Subsets of human tumors are infiltrated with tumor antigen-specific CD8 T cells [tumor-infiltrating lymphocytes (TILs)] despite tumor progression. These TILs are thought to be inactivated by the immunosuppressive tumor microenvironment, through the engagement of inhibitory receptors such as CTLA-4 and PD-1. However, antigen-specific CD8 TILs are not functionally inert but are undergoing activation Here, we show that antigen-specific CD8 TILs are actively proliferating, yet also undergo high rates of apoptosis, leading to a vicious cycle of activation and death that limits immune efficacy. Preventing CD8 TIL apoptosis by Bcl-x overexpression enabled accumulation and improved tumor control. Effective combination immunotherapy with an agonist 4-1BB mAb plus either CTLA-4 or PD-L1 neutralization led to a marked accumulation of specific CD8 TILs through decreased apoptosis rather than increased T-cell entry or proliferation. Our data suggest that antigen-driven apoptosis of CD8 TILs is a barrier to effective spontaneous antitumor immunity and should be considered as a critical factor in the development of cancer immunotherapies. .

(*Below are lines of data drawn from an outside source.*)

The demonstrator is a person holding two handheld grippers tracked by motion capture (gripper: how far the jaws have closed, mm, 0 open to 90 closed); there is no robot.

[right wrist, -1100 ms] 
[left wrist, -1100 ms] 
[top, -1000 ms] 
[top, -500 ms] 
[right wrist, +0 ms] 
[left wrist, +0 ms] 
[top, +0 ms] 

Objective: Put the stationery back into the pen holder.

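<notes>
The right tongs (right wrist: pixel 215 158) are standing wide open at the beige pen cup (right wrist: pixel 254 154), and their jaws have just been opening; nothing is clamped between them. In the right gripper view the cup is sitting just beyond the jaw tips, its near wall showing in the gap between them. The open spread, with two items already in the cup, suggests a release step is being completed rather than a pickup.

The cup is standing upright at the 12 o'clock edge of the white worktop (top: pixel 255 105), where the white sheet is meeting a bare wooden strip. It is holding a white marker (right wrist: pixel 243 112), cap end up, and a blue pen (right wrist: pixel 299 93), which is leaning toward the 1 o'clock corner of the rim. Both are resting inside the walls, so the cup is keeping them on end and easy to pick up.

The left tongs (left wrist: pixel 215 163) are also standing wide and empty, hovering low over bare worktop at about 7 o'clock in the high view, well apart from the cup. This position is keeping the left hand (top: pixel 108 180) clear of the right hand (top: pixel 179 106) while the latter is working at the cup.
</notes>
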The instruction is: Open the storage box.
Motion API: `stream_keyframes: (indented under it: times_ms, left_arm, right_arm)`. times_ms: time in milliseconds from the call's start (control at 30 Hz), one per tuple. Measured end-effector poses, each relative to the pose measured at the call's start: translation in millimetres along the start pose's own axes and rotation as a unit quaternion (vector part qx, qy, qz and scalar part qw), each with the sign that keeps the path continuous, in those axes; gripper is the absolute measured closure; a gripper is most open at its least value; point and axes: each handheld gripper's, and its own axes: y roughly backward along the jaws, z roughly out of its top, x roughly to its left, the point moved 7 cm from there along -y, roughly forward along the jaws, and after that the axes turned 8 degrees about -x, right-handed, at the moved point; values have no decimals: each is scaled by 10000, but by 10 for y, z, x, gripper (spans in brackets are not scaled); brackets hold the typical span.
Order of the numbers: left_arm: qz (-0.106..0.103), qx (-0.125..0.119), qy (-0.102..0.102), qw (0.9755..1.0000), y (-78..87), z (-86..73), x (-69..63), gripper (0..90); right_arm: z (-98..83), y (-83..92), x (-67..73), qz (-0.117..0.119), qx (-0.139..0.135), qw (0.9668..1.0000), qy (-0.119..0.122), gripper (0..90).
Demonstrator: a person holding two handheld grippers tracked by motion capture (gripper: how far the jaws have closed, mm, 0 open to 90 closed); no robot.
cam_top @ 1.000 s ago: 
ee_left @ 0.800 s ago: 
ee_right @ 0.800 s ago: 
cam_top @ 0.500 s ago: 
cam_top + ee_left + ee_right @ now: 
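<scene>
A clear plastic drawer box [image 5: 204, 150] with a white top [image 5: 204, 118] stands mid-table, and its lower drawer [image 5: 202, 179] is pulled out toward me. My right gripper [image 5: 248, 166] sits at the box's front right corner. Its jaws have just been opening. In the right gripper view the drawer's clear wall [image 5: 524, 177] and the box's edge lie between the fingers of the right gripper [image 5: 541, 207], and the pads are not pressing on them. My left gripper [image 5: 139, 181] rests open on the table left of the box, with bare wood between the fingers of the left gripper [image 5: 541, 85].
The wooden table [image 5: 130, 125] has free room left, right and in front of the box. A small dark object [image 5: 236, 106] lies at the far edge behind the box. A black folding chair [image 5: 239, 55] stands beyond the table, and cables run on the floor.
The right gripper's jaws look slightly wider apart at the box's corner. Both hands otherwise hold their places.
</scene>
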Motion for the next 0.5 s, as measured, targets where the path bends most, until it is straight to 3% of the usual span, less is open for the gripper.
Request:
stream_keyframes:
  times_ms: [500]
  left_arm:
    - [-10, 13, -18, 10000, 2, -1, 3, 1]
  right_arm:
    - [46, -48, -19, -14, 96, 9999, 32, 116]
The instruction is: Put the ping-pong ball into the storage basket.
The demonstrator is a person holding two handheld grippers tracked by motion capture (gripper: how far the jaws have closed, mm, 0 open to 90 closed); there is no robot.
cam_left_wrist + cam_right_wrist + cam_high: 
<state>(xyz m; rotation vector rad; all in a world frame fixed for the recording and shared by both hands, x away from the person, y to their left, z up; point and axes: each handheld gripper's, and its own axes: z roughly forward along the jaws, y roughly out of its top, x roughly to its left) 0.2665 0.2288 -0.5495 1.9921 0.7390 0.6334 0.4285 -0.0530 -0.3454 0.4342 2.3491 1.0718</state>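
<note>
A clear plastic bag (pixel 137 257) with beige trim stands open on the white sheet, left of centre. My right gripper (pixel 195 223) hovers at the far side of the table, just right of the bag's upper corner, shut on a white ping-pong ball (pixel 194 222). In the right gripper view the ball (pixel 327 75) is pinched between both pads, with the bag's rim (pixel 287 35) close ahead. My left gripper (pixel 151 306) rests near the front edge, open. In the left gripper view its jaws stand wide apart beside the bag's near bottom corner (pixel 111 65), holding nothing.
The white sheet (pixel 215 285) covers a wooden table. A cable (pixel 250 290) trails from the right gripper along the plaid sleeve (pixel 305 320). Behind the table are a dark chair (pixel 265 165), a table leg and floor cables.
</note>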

尽管肿瘤在不断进展,但是仍有一部分人类肿瘤被肿瘤抗原特异性 CD8 T 细胞(肿瘤浸润淋巴细胞(TILs))浸润。这些 TILs被认为被免疫抑制性肿瘤微环境通过结合抑制性受体如 CTLA-4 和 PD-1 而失活。然而,抗原特异性 CD8 TIL 并非功能上无活性,而是正在经历激活。在这里,我们发现抗原特异性 CD8 TIL 正在积极增殖,但也经历高比例的凋亡,导致激活和死亡的恶性循环,从而限制了免疫疗效。通过 Bcl-x 过表达防止 CD8 TIL 凋亡能够实现积累并改善肿瘤控制。使用激动剂 4-1BB mAb 联合 CTLA-4 或 PD-L1 中和的有效联合免疫疗法通过减少凋亡而非增加 T 细胞进入或增殖导致特定 CD8 TIL 的显著积累。我们的数据表明,抗原驱动的 CD8 TIL 凋亡是有效自发抗肿瘤免疫的障碍,应被视为癌症免疫疗法发展的关键因素。